Christ had many a "hard saying" after which the majority. of people no longer walked with Him. I know that the disciple is not greater than the Master, but if people no longer walk with us, I am going to do my best to see to it chat it is the sublimity of the message rather that the boorishness and self righteousness of this messenger that drives people to make that sad decision.
I want to be a loyal son of the church, I want to be a true teacher of the truth, but I want above all to light new fires of love and hope and enthusiasm in strange new places in Ireland; I want to make people passionate by becoming God's story teller, weaving tales of a God made quite mad with love and passion for all his people.
I want to find a new way of speaking, living, being.
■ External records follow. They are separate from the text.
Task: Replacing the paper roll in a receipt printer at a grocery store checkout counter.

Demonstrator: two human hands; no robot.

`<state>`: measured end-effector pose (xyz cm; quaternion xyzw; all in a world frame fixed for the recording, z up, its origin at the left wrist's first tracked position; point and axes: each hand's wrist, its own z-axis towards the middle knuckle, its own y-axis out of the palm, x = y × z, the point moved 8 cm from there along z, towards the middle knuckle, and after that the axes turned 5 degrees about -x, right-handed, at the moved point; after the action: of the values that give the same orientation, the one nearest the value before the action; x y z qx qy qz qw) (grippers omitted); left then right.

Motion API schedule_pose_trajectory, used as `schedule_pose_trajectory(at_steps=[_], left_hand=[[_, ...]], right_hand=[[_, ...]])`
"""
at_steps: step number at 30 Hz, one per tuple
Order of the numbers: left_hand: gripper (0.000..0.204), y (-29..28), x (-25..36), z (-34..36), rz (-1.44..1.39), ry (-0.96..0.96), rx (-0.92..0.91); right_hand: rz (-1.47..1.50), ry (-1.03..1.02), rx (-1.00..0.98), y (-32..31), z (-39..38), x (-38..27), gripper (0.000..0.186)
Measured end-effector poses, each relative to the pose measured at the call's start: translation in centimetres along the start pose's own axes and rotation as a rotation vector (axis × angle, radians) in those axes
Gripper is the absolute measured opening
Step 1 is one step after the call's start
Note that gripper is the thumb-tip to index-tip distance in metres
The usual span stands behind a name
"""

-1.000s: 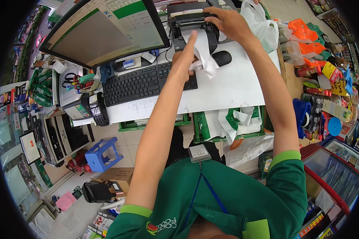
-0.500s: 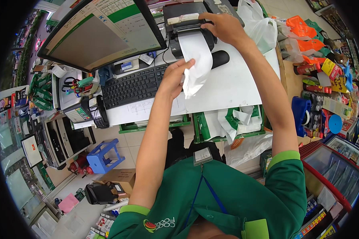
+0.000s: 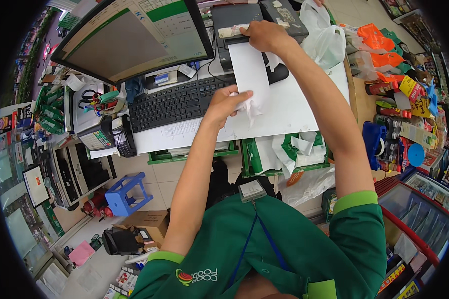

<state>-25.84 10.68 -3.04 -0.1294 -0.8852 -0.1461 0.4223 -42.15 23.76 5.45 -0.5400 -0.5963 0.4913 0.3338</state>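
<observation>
paper strip is seen upper centre, hung from printer; crumpled lower end is pinched by left hand. printer's front edge is touched by right hand, fingers bent, grip can't be told. strip could be torn if tugged askew.

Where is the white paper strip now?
The paper strip is upper centre in the head view, running between the black printer and the left hand, near the keyboard.

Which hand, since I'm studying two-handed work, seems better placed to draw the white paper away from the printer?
Probably the left hand: it grips the white paper near its lower end, while the right hand is up at the front edge of the printer.
</observation>
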Motion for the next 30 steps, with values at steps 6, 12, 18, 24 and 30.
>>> schedule_pose_trajectory(at_steps=[6, 12, 18, 24, 30], left_hand=[[0.027, 0.5, -1.5, -1.7, -0.067, 0.037, -0.038], [0.023, 1.1, -1.9, -2.8, -0.033, 0.052, -0.084], [0.027, 1.3, -2.5, -5.3, -0.087, 0.1, -0.076], [0.035, -4.1, -12.9, -12.6, -0.074, 0.013, 0.097], [0.032, -11.5, -23.3, -21.4, -0.019, -0.192, 0.365]], right_hand=[[0.461, -0.056, 0.256, -1.1, -6.1, 1.0, 0.048], [1.112, 0.273, -0.223, 9.2, -11.8, 1.7, 0.075], [1.604, 0.143, -0.098, 11.5, -12.5, -0.2, 0.045], [1.696, 0.092, -0.025, 10.4, -13.5, -0.5, 0.04], [1.707, 0.134, 0.017, 8.8, -14.7, -0.5, 0.031]])
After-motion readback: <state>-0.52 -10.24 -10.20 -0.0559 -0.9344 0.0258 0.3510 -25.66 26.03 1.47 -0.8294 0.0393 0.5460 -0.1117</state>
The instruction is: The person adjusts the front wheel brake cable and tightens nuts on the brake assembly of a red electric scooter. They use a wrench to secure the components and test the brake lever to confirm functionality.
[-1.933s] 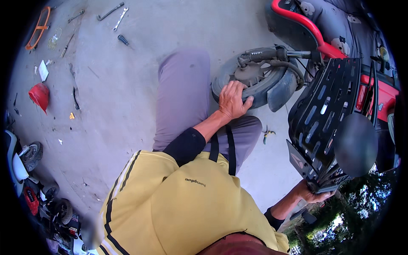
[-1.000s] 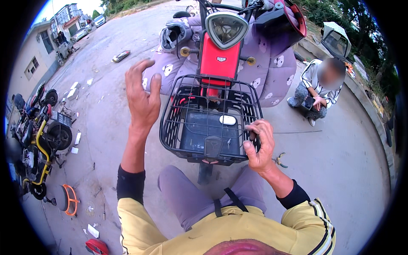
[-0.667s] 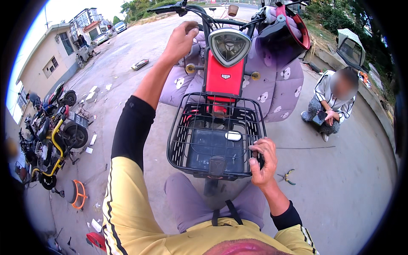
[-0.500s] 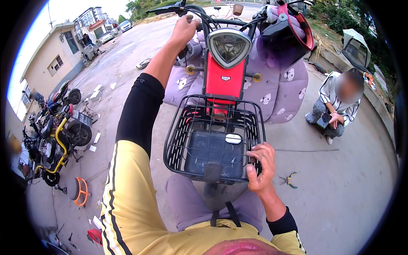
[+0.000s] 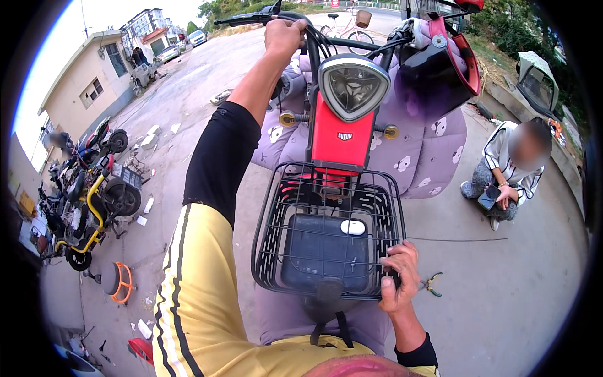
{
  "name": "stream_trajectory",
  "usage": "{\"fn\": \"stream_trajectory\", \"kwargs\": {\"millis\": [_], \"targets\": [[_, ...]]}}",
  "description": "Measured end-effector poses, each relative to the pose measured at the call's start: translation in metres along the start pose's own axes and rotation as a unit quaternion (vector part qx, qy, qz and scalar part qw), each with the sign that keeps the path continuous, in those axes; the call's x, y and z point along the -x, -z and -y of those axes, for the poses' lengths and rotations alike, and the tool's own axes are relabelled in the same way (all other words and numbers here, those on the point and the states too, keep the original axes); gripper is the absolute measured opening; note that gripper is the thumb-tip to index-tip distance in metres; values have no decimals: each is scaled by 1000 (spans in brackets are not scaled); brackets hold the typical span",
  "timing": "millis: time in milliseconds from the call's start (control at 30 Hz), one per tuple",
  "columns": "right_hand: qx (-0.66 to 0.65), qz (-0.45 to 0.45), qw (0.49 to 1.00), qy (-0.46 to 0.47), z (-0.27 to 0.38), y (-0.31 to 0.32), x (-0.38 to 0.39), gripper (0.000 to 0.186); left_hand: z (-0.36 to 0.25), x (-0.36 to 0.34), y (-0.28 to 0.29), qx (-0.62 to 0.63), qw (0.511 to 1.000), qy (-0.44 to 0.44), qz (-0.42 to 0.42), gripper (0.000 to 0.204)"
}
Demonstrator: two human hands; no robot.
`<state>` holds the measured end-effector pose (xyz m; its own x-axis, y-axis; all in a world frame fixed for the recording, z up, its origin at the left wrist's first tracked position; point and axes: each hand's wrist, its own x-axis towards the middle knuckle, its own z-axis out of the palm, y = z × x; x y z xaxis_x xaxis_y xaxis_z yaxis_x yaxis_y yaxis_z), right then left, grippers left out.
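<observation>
A red electric scooter (image 5: 339,141) faces me, its triangular headlight (image 5: 353,88) at the top of the front panel. Up at the handlebar, my left hand (image 5: 284,38) is closed around the bar beside the cables. My right hand (image 5: 399,276) grips the near right corner of the black wire basket (image 5: 266,251), its fingers curled over the rim. Inside the basket lies a flat dark case (image 5: 308,257) with a small white rounded case (image 5: 353,227) on top. A purple padded cover (image 5: 433,157) with a cartoon print hangs behind the front panel.
A dark helmet-like shell with a pink edge (image 5: 433,78) hangs at the right of the handlebar. Pliers (image 5: 433,284) lie on the concrete at right, near a crouching person (image 5: 512,166) with a phone. Parked scooters (image 5: 94,207) and an orange-framed stool (image 5: 124,283) stand left.
The view has shifted, so the scene sits lower and further right. The scooter has come slightly nearer to me. My left hand has moved inward along the handlebar; my right stays on the basket.
</observation>
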<state>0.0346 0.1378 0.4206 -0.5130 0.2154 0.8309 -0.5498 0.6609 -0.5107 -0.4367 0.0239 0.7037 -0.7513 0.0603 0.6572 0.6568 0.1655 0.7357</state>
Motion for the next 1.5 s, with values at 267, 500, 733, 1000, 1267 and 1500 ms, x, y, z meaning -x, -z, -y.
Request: {"fn": "stream_trajectory", "kwargs": {"millis": [267, 500, 733, 1000, 1267, 1500], "targets": [[-25, -12, 999, -23, -25, 20, 8, 35, -28, -5, 103, -464, 763, -446, -52, 74], [-18, -1, 999, -28, -34, 30, 9, 34, -49, -92, 138, -567, 776, -131, 242, 98], [-17, -19, 999, -41, -37, 32, 10, 36, -11, -96, 127, -564, 783, -228, 132, 62], [-4, 2, 999, -42, -29, 30, 6, 36, -6, -106, 130, -573, 753, -293, 139, 59], [-1, 6, 999, -34, -29, 34, 5, 34, -25, -93, 150, -566, 783, -175, 190, 76], [-17, 6, 1000, -23, -26, 29, 7, 33, -13, -94, 131, -662, 712, -222, 74, 47]]}}
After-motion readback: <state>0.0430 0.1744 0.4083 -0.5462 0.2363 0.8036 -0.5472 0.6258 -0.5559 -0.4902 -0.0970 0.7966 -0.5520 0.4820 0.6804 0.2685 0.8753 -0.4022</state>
There must be a better way of communicating God's truth to all, not as "blunted reeds rammed into our ears - not shaken by the wind but rattled in an angry hand that knows no gentle touch", of communicating to those who are leaving our Church because they find us harsh and abrasive.
After all, when Christ could make Mary Magdalene the first apostle of the Resurrection, and could choose a woman married to four or five men, with whom to discuss the central mystery of the Eucharist, without being blamed for being soft on sexual morality or undermining married life, there must be a better way, more compassionate way of preaching the truth.
Or was his being hanged from a tree on the town dump, dying in total disgrace in the eyes of the world, the price he - and consequently those who would follow him - pay for being compassionate, and ultimately for the Resurrection.
lam sobered by Christ's warning that the disciple will never be greater than the Master.